A circuit court is authorized to set aside a respondent’s decision regarding a petition for
restoration of driving privileges only if the petitioner’s substantial rights were violated and one
or more of six statutory criteria is met, including that the decision was not supported by
competent, material, and substantial evidence on the whole record. MCL 257.323(4)(d). We
review a circuit court’s review of an agency decision to determine whether the circuit court
applied correct legal principles and whether it misapprehended or grossly misapplied the
substantial evidence test to the factual findings of the agency. This standard is indistinguishable
from the clearly erroneous standard of review. A finding is clearly erroneous when, after a
review of the entire record, we are left with a firm and definite conviction that a mistake was
made. Boyd v Civil Service Comm, 220 Mich App 226, 234-235; 559 NW2d 342 (1996).

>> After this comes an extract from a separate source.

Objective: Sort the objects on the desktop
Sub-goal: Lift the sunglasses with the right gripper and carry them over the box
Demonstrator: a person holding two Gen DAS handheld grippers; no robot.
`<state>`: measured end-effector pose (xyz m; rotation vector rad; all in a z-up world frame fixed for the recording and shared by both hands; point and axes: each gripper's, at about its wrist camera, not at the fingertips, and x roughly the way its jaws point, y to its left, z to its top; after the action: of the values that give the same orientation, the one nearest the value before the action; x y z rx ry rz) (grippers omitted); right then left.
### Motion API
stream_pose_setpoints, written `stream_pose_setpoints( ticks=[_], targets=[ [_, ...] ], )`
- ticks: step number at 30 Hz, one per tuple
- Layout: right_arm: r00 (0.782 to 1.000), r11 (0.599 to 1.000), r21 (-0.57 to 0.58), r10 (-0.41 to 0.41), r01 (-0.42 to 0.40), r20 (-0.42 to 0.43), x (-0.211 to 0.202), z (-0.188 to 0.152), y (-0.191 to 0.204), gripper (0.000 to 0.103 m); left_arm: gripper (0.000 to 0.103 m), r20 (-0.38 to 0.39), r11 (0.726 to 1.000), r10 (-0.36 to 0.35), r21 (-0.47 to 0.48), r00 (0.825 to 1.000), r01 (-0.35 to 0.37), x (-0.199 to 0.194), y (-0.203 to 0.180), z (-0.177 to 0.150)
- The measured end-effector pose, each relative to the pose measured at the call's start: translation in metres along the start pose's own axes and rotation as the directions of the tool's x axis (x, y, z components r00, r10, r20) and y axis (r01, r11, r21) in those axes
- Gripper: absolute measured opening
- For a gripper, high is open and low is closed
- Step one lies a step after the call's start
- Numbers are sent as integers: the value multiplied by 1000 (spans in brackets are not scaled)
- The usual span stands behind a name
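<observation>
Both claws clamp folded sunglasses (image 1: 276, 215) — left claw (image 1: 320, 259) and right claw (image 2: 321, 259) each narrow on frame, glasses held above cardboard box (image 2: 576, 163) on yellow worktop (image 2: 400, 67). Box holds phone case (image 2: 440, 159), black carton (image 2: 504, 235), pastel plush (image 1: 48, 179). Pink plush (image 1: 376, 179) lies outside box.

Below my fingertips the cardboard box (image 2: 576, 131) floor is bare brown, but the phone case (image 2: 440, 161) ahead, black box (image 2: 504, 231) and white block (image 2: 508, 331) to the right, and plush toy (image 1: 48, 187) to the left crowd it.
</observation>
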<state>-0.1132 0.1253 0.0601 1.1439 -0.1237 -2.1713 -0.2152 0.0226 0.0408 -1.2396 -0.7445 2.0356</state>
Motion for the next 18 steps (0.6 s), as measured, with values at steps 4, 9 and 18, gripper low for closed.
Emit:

Respondent argues the circuit court clearly erred by reversing the hearing referee’s
decision. We agree and reverse the circuit court’s decision for the reason it clearly erred in
finding that the hearing referee’s decision was not supported by competent, material, and
substantial evidence on the whole record. Substantial evidence is evidence that a reasonable
person would accept as sufficient to support a conclusion. Substantial evidence is more than a
mere scintilla but less than a preponderance of the evidence. Dowerk v Oxford Charter Twp, 233
Mich App 62, 75; 592 NW2d 724 (1998). Here, the evidence established that petitioner received
three alcohol-related convictions within ten years. The substance abuse evaluation on which
petitioner relied stated no basis for its conclusion that petitioner was no longer dependent on
alcohol. That evaluation noted that petitioner stated he did not have an AA sponsor. Petitioner
gave contradictory information to the hearing referee.
No evidence contradicted petitioner’s assertion he had not consumed alcohol since 1996.

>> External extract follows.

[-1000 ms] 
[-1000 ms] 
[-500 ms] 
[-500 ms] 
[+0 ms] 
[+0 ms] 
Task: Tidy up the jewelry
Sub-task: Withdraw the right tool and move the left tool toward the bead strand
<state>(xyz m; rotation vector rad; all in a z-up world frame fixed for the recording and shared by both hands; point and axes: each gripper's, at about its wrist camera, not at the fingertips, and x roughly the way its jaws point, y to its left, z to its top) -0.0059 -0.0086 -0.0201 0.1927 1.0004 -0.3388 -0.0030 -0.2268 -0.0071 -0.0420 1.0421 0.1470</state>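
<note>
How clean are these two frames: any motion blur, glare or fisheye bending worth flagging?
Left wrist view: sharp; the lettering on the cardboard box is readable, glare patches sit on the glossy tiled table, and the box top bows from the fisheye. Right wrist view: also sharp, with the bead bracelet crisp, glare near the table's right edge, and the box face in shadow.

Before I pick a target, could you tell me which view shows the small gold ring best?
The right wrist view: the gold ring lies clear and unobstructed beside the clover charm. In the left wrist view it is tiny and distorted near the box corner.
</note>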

However, his inability to articulate an understanding of AA principles, the program in which he
purportedly chose to participate, supported a conclusion that he did not demonstrate a long-term
commitment to a support program. Also, petitioner’s inability to commit to a support program
shows that he did not demonstrate by clear and convincing evidence that his alcohol problem
likely would stay under control. R 257.313.
The hearing referee based his decision on his assessment of petitioner’s credibility, and
the circuit court erred by substituting its judgment for that of the hearing referee on the
credibility issue. Arndt v Dep’t of Licensing & Regulation, 147 Mich App 97, 101; 383 NW2d
136 (1985). Sufficient evidence existed to support the hearing referee’s decision; therefore, the
circuit court was not permitted to substitute its judgment for that of the hearing referee, though
the court might have reached a different result in the first instance. Black v Dep’t of Social
Services, 195 Mich App 27, 30; 489 NW2d 493 (1992).
We decline to address the additional issues raised by petitioner and amici on the ground
that those issues were not raised before or addressed by the circuit court. Fast Air, Inc v Knight,
235 Mich App 541, 549; 599 NW2d 489 (1999). We conclude that our refusal to address these
issues does not result in manifest injustice in light of the fact that petitioner’s assertion that he
requested an interpreter, but was refused one by the hearing referee, is not supported by the
record. Herald Co, Inc v Kalamazoo, 229 Mich App 376, 390; 581 NW2d 295 (1998).